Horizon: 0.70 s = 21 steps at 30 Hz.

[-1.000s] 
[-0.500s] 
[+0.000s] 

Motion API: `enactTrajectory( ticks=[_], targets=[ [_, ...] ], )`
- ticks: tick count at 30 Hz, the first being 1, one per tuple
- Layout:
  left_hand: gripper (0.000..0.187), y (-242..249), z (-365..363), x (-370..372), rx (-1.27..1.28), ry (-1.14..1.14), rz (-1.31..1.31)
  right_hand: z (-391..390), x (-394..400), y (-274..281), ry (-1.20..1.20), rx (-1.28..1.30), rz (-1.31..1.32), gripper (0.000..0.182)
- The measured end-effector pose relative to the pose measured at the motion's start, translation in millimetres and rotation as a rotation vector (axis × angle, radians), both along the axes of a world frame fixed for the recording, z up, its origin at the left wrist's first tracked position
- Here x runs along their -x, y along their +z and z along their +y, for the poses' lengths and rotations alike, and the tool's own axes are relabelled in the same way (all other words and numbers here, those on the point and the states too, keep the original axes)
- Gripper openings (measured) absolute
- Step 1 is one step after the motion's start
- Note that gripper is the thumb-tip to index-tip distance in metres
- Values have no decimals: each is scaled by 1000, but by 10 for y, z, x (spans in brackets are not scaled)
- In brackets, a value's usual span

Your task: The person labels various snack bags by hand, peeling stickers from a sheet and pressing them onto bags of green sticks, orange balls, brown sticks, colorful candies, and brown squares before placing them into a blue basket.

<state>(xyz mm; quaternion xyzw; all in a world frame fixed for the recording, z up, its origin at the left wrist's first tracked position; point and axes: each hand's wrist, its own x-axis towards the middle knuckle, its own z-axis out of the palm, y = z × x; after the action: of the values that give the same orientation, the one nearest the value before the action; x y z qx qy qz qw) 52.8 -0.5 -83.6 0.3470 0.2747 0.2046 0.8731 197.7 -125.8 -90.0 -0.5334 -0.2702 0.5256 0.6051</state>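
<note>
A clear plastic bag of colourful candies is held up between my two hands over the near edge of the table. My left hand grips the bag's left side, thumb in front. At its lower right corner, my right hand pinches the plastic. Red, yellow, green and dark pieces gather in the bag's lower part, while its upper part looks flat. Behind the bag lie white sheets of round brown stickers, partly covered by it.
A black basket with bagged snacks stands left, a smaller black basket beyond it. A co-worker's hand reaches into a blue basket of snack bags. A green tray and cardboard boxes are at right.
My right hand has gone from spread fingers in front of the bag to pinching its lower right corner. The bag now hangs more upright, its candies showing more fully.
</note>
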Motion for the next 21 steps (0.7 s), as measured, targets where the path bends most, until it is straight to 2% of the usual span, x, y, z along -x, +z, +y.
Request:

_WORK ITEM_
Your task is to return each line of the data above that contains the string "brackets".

_TASK RESPONSE_
- Values have no decimals: each is scaled by 1000, but by 10 for y, z, x (spans in brackets are not scaled)
- In brackets, a value's usual span

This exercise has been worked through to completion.